# Records for the exercise:
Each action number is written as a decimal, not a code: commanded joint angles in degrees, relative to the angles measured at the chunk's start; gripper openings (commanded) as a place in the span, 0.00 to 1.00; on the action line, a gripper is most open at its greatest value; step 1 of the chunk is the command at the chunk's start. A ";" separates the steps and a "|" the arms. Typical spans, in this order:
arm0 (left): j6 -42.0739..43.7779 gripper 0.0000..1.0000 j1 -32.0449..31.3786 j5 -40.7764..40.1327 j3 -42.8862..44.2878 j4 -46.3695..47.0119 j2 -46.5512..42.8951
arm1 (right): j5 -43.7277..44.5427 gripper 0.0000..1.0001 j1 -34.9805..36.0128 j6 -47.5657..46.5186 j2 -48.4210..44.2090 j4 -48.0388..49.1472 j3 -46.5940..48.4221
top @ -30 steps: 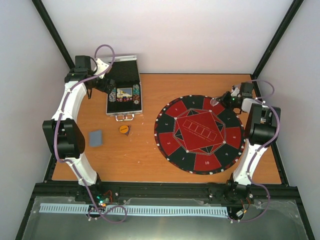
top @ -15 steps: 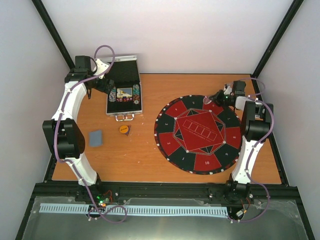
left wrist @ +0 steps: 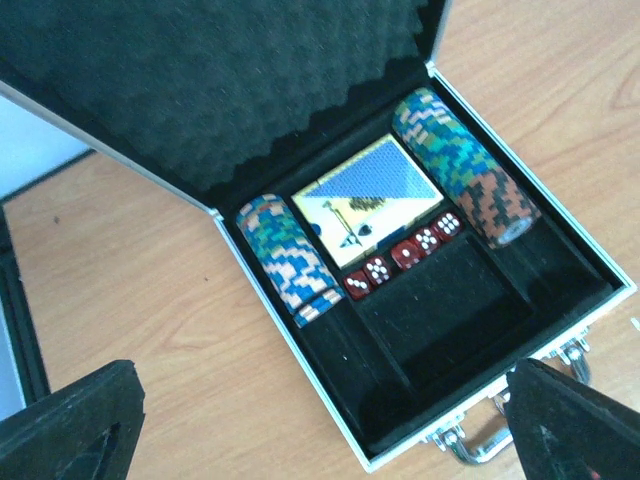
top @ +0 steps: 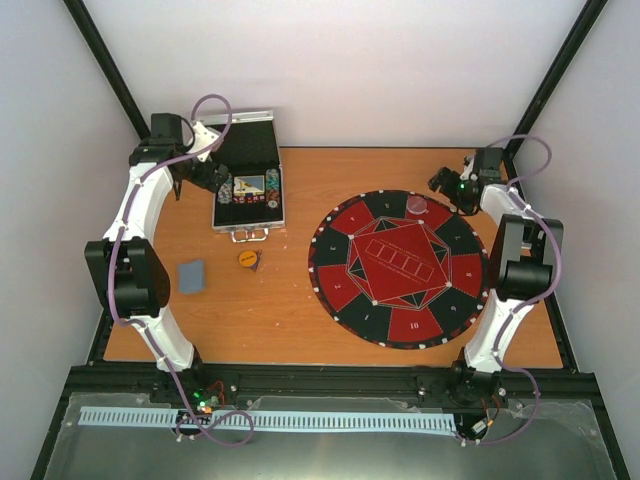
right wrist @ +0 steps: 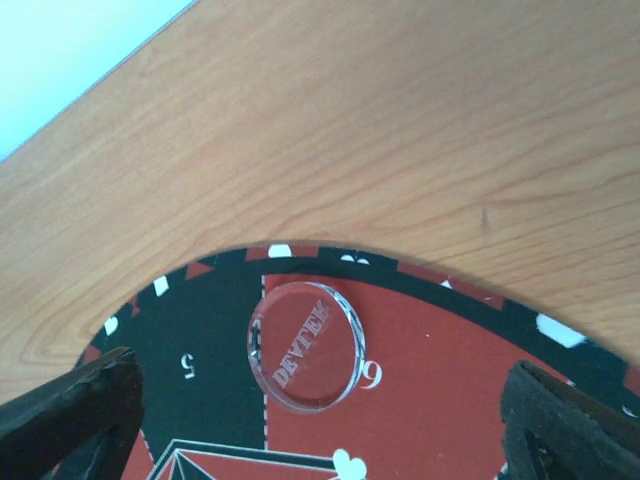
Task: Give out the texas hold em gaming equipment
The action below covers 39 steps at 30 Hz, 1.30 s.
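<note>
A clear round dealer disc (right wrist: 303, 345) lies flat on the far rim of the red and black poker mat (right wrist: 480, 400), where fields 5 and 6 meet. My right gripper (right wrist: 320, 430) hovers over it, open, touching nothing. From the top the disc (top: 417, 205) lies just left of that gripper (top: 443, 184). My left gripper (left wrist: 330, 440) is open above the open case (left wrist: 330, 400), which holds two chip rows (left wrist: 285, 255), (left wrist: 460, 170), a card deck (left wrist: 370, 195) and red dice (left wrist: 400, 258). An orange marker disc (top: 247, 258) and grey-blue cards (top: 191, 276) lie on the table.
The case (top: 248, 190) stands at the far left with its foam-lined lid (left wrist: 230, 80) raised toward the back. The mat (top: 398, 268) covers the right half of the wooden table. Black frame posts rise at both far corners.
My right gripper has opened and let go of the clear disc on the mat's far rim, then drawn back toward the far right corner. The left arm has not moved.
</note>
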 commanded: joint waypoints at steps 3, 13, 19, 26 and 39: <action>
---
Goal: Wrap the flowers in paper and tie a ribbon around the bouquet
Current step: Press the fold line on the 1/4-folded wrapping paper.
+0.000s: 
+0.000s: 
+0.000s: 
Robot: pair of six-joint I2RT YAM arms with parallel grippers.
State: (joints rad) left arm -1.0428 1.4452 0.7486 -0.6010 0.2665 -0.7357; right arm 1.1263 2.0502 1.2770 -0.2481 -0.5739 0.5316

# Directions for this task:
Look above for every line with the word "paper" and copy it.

# Reply:
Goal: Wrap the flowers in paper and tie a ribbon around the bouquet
Current step: Press the fold line on the 1/4-folded wrapping paper.

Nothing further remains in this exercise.